- _Aim of the task_: The lines to copy are those with "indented" in them. Pull each one from the entries below.

- _Record excerpts_:

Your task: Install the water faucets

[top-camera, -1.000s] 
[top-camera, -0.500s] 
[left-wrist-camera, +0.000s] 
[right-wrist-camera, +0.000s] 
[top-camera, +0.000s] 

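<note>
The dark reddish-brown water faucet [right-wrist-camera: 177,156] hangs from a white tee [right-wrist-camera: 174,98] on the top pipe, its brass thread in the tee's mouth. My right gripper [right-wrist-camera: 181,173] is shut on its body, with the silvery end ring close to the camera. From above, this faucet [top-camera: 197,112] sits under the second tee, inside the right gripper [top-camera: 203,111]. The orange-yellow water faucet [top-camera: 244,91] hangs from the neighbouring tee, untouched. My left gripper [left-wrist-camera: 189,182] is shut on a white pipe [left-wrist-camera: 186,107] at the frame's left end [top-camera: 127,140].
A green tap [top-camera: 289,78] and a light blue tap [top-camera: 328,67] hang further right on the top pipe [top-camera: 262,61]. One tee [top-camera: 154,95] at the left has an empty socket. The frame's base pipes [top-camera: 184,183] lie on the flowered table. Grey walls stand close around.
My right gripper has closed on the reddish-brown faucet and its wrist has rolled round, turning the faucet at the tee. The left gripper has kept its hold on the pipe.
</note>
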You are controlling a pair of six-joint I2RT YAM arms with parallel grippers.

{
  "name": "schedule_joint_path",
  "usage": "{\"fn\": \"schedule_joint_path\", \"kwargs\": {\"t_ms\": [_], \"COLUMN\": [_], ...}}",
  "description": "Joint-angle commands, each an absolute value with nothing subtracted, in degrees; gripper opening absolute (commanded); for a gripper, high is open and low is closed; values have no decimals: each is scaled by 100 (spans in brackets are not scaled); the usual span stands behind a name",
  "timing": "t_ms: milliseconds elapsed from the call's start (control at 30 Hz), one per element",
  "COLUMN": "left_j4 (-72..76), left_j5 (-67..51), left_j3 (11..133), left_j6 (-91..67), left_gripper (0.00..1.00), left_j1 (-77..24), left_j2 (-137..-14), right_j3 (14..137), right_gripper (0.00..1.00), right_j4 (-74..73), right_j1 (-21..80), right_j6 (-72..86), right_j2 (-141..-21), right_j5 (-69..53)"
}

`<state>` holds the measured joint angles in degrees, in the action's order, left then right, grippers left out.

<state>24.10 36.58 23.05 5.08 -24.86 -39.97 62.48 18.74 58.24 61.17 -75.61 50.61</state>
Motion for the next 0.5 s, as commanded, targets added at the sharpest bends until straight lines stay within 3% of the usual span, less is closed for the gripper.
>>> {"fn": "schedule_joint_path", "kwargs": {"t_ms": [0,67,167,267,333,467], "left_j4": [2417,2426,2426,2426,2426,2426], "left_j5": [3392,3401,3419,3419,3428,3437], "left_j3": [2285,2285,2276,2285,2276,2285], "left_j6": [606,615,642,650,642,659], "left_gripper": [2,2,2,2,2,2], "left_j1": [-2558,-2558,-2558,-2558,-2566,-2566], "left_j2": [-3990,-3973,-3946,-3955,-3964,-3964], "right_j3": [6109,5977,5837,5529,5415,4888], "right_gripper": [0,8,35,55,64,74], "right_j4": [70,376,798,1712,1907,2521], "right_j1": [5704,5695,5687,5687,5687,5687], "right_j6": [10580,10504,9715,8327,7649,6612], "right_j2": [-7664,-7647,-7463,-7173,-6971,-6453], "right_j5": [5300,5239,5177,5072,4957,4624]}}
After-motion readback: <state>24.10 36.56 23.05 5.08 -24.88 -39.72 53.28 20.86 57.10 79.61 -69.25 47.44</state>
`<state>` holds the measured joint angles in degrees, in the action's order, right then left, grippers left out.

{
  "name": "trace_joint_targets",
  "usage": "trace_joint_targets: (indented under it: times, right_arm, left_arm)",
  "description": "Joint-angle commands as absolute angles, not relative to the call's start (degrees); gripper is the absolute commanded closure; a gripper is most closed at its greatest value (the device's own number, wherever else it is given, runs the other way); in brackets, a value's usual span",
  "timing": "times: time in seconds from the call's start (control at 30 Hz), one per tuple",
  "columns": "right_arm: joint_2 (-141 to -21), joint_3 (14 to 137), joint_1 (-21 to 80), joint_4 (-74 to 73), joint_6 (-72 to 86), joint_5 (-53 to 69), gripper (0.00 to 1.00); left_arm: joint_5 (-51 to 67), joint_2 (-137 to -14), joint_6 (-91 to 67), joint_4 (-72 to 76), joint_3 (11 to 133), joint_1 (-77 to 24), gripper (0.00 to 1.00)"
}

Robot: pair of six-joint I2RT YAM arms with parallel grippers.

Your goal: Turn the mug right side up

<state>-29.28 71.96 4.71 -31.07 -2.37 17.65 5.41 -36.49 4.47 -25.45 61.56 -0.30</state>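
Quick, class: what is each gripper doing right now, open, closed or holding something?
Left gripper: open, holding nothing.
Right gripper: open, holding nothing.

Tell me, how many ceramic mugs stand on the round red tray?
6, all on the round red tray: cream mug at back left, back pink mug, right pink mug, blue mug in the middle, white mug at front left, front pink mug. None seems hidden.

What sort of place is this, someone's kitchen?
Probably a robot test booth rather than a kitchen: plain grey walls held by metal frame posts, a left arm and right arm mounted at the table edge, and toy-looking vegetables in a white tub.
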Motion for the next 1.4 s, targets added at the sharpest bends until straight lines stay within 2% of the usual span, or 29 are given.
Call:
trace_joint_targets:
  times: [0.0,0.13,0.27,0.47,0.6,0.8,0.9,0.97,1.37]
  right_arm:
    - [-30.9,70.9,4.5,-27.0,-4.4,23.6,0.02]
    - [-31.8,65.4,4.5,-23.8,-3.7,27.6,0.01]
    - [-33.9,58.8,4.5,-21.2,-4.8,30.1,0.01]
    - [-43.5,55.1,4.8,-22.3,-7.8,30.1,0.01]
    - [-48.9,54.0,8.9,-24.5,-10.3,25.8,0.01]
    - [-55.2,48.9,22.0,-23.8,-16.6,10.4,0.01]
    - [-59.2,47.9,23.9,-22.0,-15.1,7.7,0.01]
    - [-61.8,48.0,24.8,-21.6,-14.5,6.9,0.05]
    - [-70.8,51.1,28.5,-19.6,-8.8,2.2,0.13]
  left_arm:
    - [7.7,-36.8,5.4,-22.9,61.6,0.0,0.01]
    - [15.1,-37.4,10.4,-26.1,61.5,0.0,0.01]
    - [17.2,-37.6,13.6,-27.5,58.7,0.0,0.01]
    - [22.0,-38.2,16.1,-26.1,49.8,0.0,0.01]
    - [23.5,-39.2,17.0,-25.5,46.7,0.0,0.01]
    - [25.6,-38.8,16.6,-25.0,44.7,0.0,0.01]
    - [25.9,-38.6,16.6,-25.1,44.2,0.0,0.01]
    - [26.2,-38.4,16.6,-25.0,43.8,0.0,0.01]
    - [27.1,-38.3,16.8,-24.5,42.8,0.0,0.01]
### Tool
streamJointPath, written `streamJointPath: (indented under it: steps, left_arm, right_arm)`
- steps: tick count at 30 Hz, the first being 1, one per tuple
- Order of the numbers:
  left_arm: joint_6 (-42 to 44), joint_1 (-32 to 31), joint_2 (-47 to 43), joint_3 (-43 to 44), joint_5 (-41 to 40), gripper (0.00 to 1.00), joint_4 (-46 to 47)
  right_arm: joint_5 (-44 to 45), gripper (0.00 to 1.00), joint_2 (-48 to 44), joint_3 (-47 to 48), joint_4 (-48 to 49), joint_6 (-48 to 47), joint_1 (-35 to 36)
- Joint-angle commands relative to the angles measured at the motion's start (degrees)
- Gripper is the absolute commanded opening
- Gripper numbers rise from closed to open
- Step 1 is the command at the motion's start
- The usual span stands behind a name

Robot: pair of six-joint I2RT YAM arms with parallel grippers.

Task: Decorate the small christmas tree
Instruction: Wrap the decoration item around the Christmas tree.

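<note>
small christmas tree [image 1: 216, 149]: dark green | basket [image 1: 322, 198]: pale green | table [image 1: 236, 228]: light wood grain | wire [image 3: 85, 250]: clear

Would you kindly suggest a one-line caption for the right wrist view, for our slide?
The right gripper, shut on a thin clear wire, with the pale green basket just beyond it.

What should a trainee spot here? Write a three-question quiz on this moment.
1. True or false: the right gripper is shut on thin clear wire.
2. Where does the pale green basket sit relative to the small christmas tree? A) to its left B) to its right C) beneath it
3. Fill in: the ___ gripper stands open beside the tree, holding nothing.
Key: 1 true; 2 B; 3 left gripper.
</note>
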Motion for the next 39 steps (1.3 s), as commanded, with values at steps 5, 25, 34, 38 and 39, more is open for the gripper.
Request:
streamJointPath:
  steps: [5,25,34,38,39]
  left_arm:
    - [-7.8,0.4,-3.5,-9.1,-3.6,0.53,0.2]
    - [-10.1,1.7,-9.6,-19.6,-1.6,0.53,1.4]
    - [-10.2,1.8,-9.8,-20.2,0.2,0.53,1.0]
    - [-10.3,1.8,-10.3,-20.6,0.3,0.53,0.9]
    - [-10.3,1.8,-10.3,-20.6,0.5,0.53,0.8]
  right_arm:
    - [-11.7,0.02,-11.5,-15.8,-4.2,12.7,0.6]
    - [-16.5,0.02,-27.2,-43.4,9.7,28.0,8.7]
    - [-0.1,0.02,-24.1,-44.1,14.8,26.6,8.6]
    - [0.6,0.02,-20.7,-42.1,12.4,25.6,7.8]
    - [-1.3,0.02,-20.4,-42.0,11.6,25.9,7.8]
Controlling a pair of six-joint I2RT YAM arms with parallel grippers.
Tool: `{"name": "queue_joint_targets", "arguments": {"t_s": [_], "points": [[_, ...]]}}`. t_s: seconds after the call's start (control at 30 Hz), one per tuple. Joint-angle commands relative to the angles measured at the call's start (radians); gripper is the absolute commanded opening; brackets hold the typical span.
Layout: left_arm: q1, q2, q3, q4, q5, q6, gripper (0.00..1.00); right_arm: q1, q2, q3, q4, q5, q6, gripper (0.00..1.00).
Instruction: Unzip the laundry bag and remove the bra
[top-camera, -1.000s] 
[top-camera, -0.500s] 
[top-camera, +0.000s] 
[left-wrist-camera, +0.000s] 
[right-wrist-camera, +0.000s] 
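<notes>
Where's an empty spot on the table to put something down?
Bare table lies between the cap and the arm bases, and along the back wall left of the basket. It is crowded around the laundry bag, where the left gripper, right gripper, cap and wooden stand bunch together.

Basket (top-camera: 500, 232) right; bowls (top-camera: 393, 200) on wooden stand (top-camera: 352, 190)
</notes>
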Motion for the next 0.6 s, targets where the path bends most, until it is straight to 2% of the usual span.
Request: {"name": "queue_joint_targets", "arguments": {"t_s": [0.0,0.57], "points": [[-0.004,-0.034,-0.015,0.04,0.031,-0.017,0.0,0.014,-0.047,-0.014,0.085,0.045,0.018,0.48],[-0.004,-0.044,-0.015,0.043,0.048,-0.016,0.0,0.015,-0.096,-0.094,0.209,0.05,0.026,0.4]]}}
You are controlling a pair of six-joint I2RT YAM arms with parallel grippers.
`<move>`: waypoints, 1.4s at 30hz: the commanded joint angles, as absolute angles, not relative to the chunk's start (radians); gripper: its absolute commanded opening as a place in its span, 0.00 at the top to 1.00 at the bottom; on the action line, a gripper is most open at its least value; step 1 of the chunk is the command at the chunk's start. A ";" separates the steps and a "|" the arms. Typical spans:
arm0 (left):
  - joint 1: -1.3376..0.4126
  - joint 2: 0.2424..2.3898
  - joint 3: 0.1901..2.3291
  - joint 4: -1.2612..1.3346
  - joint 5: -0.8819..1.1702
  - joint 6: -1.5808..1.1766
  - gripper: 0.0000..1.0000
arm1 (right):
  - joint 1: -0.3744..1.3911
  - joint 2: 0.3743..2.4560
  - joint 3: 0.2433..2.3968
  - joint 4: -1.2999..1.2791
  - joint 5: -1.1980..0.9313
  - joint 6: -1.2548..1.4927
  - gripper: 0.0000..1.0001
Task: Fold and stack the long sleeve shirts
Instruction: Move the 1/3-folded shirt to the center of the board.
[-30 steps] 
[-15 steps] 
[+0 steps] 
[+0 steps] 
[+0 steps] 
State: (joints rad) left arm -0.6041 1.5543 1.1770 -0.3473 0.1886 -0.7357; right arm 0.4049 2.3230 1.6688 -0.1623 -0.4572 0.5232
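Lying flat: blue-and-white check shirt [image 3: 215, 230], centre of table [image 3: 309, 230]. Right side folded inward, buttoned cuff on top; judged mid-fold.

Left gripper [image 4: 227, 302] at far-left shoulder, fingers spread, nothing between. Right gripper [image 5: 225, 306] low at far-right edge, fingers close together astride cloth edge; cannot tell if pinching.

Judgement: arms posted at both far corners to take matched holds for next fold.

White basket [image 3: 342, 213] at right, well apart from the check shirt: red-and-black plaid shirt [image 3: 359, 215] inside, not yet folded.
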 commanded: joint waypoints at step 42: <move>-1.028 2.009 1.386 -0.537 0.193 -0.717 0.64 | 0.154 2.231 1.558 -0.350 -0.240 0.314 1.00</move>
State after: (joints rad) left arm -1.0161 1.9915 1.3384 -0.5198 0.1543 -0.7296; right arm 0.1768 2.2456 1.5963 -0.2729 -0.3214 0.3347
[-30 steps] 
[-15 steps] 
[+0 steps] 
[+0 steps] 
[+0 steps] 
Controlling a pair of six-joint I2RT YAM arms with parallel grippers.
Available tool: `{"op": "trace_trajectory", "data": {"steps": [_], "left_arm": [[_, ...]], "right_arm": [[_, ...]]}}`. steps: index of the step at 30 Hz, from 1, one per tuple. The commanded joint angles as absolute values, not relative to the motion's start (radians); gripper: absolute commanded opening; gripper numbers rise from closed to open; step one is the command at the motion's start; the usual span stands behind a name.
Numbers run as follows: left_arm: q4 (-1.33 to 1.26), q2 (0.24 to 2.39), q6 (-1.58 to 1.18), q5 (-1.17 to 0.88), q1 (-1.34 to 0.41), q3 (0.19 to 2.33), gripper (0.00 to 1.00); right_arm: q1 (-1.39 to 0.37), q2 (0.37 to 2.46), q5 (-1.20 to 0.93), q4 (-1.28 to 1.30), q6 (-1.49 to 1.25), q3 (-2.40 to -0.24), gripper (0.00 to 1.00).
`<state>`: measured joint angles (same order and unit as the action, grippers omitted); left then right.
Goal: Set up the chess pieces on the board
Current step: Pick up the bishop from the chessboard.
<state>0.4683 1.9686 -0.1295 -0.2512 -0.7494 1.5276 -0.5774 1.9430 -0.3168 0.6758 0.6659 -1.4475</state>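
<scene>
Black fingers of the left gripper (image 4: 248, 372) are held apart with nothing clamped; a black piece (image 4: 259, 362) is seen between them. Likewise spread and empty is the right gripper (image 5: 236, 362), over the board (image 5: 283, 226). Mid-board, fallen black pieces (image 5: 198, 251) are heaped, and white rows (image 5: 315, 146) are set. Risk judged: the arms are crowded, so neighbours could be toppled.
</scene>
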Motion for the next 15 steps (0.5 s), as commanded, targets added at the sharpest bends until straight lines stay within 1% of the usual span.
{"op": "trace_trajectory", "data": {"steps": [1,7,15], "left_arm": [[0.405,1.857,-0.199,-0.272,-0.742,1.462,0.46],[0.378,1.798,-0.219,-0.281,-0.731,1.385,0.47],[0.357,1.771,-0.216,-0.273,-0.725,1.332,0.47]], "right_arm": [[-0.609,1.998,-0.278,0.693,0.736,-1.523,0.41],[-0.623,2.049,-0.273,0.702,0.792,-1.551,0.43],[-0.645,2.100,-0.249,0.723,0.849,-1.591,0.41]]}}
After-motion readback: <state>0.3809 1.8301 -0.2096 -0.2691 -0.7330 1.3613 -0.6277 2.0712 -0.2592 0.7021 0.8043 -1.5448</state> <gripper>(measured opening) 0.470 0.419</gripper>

- _Answer for the task_:
  "usage": "trace_joint_targets: (indented under it: times, right_arm, left_arm)",
streamJointPath, written `streamJointPath: (indented under it: steps, left_arm, right_arm)`

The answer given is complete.